Learner satisfaction is increasingly concerned in distance education as a measure of learners’ perception of Massive Open Online Courses (MOOC). Online reviews are commonly considered important to influence learners’ decisions about whether or not to take an online course [1]. Particularly, negative reviews are more credible, altruistic, and influential as compared to positive ones [2]. Therefore, to improve MOOC learner satisfaction and reduce complaints, executives of MOOCs have become interested in studying topics within course reviews on MOOC platforms to investigate important MOOC features to learners.
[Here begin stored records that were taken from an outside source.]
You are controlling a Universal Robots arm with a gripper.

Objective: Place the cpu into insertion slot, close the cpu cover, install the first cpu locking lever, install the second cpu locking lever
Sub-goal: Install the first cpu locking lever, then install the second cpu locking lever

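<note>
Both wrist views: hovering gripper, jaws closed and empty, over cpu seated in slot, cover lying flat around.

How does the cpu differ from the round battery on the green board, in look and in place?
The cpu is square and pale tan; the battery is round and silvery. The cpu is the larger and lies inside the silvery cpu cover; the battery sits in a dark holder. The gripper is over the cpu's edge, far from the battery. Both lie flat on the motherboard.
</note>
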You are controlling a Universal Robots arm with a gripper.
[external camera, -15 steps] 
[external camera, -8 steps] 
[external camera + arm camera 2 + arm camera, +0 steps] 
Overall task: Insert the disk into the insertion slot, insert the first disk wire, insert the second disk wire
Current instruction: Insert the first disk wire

Researchers have explored MOOC learner (dis)satisfaction determinants by analyzing online course reviews using manual coding and computer-aided approaches. Conclusions of manual coding approaches depend seriously upon coder expertise [3]. Such subjective biases lead to difficulties in result replication, and the limited sample sizes cause results to be less comprehensive. As such, computer-based text mining approaches like probabilistic topic models for textual course review analysis in MOOC learner (dis)satisfaction research are becoming increasingly important (e.g., [4,5]). However, the traditional way of applying topic models focuses primarily on negative reviews, leading to the potential danger of mixing the positive sides since reviewers usually do not complain from the beginning to the end in writing a negative review. Therefore, not all topics mentioned in negative reviews through topic models are true negative. To effectively understand causes for MOOC learner (dis)satisfaction, we ought to detect topics significantly appearing only or more in negative reviews as compared to positive ones. As such, the Structural Topic Model (STM) [6] is theoretically suitable since it allows researchers to include covariates that can affect topic distributions [7].
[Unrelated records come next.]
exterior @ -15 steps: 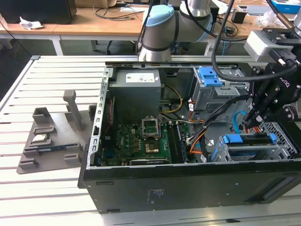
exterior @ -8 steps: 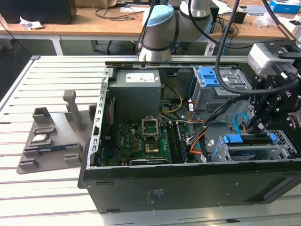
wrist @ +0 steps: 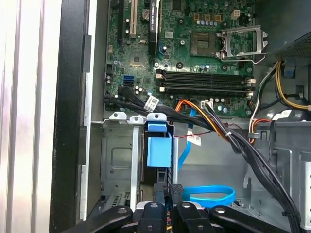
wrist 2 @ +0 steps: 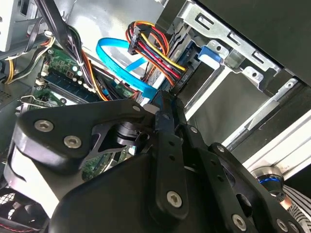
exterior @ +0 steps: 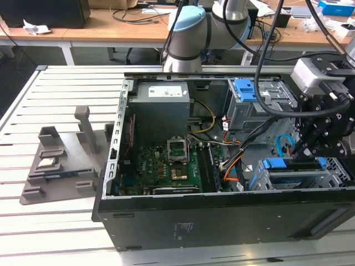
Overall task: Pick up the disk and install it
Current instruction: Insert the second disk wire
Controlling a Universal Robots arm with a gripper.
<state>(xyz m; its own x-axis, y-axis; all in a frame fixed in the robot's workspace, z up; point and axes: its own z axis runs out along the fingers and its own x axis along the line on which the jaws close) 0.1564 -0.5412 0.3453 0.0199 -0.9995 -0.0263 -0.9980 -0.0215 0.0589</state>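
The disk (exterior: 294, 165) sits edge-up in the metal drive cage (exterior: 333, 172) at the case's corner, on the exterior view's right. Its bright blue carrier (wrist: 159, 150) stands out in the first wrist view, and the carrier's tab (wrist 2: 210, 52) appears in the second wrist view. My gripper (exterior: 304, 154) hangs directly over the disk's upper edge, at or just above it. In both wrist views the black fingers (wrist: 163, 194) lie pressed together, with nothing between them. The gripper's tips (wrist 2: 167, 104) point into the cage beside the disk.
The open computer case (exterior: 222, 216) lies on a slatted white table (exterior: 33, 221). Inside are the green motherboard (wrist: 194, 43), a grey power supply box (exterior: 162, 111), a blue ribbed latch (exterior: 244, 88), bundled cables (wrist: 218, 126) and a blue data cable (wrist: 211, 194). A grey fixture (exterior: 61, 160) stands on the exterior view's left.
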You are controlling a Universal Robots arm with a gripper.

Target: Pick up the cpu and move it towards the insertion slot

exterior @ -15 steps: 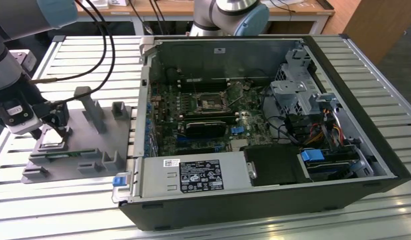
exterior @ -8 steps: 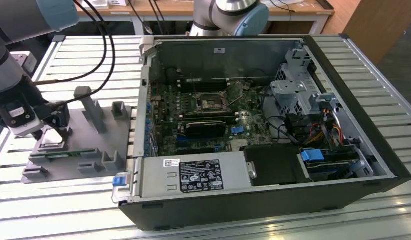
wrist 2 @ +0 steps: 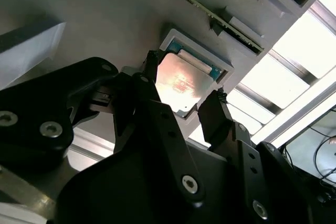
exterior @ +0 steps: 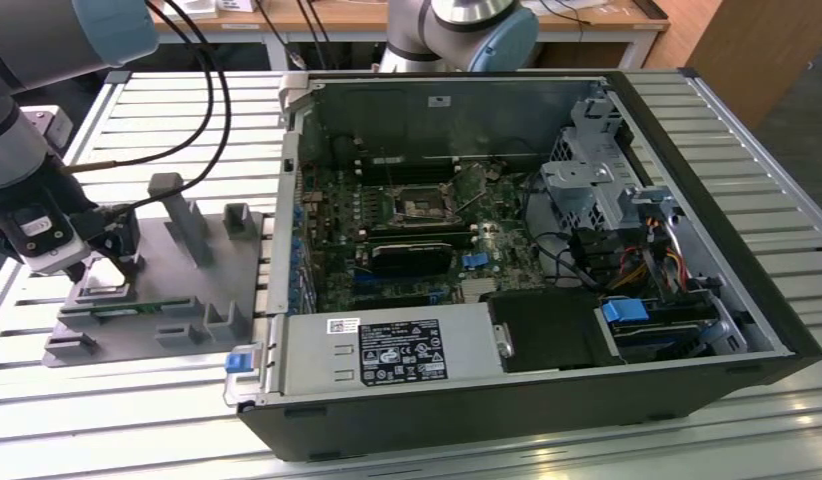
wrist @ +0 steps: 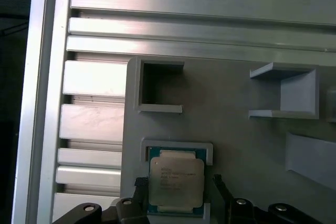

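Observation:
The cpu is a flat silver square lying in a shallow pale-rimmed nest on the grey fixture plate. In the second wrist view the cpu glints under the light. My gripper is lowered over it, one black finger on each side of the chip with thin gaps, so it stands open around it. In the exterior view the gripper hangs over the plate's end at the exterior view's left. The insertion slot is a dark square socket with a silvery frame on the green board inside the open computer case.
Upright grey fixture blocks stand on the plate close to my gripper, and a green strip lies in a slot near its front. The black computer case wall rises between plate and board. A long black card sits below the socket.

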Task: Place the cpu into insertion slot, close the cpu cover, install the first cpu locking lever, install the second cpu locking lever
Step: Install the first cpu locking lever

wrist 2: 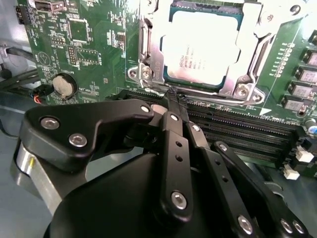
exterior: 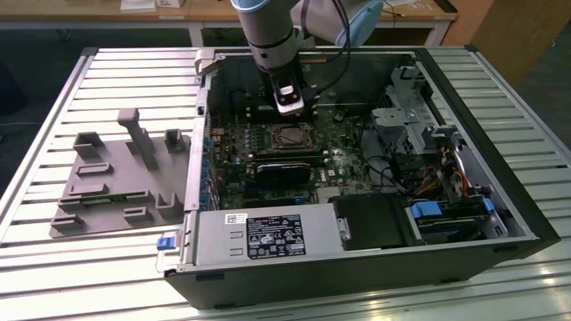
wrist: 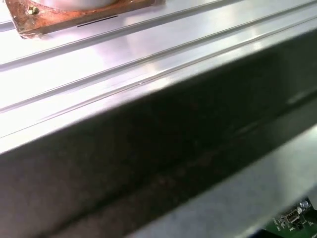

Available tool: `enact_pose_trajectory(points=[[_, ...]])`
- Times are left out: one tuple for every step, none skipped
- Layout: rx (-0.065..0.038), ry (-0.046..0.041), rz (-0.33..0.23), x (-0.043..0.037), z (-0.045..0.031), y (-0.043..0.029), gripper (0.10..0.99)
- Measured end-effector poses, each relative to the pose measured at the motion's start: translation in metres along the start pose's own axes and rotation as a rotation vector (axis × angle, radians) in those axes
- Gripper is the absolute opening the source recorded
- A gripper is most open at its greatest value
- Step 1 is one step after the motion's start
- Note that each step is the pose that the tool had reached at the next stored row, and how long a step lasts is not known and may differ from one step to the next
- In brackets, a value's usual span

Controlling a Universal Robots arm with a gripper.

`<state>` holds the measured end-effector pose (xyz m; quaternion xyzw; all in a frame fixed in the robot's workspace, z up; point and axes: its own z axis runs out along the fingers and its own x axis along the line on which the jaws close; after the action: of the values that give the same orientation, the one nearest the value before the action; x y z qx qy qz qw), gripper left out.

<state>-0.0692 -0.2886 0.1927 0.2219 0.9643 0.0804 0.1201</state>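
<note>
Silver-grey and flat, the chip (wrist 2: 200, 47) sits in the socket (exterior: 275, 137) on the green board (wrist 2: 99, 39). The thin metal cover (wrist 2: 148, 49) lies around its edges, so the chip's top shows through the window. The claw (wrist 2: 174, 96) hangs just beside the socket's edge, above the long black memory slots (wrist 2: 237, 134). Its black fingers (wrist 2: 173, 148) are pressed together and empty. Their tips are near the cover's rim, but I cannot tell whether they touch it. In the exterior view the claw (exterior: 293, 110) points down into the open computer case (exterior: 499, 221), on the far side of the socket.

The case lies on its side on a table (exterior: 53, 87) of pale metal slats, with wooden desks (exterior: 89, 10) behind it. A grey moulded tray (exterior: 116, 180) rests on the slats at the exterior view's left of the case.

Inside the case, a black block (exterior: 281, 170) sits just in front of the socket and a grey power box (exterior: 267, 237) runs along the near wall. Cables (exterior: 428, 167) crowd the exterior view's right. A coin battery (wrist 2: 64, 85) sits on the board, well apart from the socket. In the first wrist view the case's metal wall (wrist: 148, 163) looms close, with a copper-coloured plate (wrist: 74, 12) beyond it.
</note>
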Motion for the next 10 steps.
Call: enact_pose_trajectory(points=[[0.001, -0.0001, 0.0, -0.0003, -0.0013, 0.0002, 0.102], [0.001, -0.0002, 0.0, -0.0006, -0.003, 0.0004, 0.102], [0.001, -0.0001, 0.0, -0.0009, -0.0045, 0.0008, 0.102], [0.001, -0.0001, 0.0, -0.0012, -0.0062, 0.0011, 0.102], [0.001, -0.0001, 0.0, -0.0016, -0.0082, 0.0016, 0.102], [0.001, -0.0001, 0.0, -0.002, -0.0102, 0.002, 0.102], [0.001, -0.0001, 0.0, -0.0025, -0.0123, 0.0024, 0.102], [0.001, -0.0001, 0.0, -0.0029, -0.0143, 0.0029, 0.102], [0.001, -0.0001, 0.0, -0.0033, -0.0163, 0.0033, 0.102], [0.001, -0.0001, 0.0, -0.0036, -0.0179, 0.0037, 0.102]])
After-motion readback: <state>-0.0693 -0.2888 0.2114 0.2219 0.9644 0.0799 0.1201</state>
To that end, this study utilizes STM for MOOC review analysis. To demonstrate the methodological effect, we analyze 21,692 programing course reviews to determine the genuine determinants of programming MOOC learners’ (dis)satisfaction and reveal the variations in learner complaints across courses with varied grades.

2. LITERATURE REVIEW

A number of studies (Table 1) explore MOOC learners’ concerning issues based on manual content analysis or using computer-aided approaches (e.g., frequency analysis and topic modeling) or questionnaire surveys.

Study	Data source	Main findings	Methods
Liu et al. [5]	12,524 reviews from 50 courses in Guokr Web	Topics with the positive (negative) sentiment: course content (course logistics and video production)	Topic modeling
Hew et al. [1]	A random sample of 8274 reviews in 400 MOOCs	Significant factors affecting satisfaction: course instructor, content, assessment, and schedule	Manual coding methods
Peng and Xu [13]	775 posts and 165 responses concerning a course named “Financial Analysis and Decision-making”	Completers show positive sentiment toward course-related content, and non-completers show negative sentiment toward platform construction	Topic modeling
Hew [8]	965 reviews of three highly-rated MOOCs	Five influential factors: (1) problem-driven learning with adequate explanations, (2) lecturer accessibility and enthusiasm, (3) active learning, (4) learner–learner interaction, and (5) resources and materials	Manual coding methods
Ezen-Can et al. [14]	550 posts from 155 learners for an 8-week MOOC	Seven clusters: (1) resources and learner achievement, (2) personal ideas, (3) factual moves, resource access, (4) classrooms, tools, and programs, (5) pedagogical plans, (6) student learning, and (7) support and equity.	Topic modeling
Peng et al. [15]	6163 reviews of 50 highly-rated courses in mooc.guokr.com	Five significant topics: (1) learners’ feelings and experiences about MOOCs, (2) literature course named “A Dream in Red Mansions,” (3) discussion of architecture, (4) basic knowledge of the introduction and planning of marketing, and (5) historical course called “Records of the Grand Historian.”	Topic modeling
Gameel [10]	1786 questionnaires of MOOCs learners	Important factors affecting satisfaction: learner perceived usefulness, instruction and learning aspects of MOOCs, and learner-content interaction	Questionnaire survey and statistical analysis

Table 1

Research on the exploration of influential factors for MOOC learner satisfaction

Manual content analysis is a common approach for identifying what learners concern about via textual course review analysis (e.g., [1,8]). For example, based on three top-ranked MOOCs, Hew et al. [8] identified factors, including (1) problem-driven learning, (2) lecture accessibility and enthusiasm, (3) active learning, (4) learner-learner interaction, and (5) resources and materials, that accounted for MOOC popularities. Based on manual coding of a sample of 8274 randomly selected MOOC course reviews, Hew et al. [1] identified course structure, videos, instructors, content and resources, interaction, and assessment as important factors affecting learner satisfaction. Although manual coding approaches have strong interpretation power guaranteed by well-designed frameworks, the reliability of coding results depends seriously upon analyst knowledge, and the coding process is laborious, leading to difficulties in result replication with limited samples [7,9].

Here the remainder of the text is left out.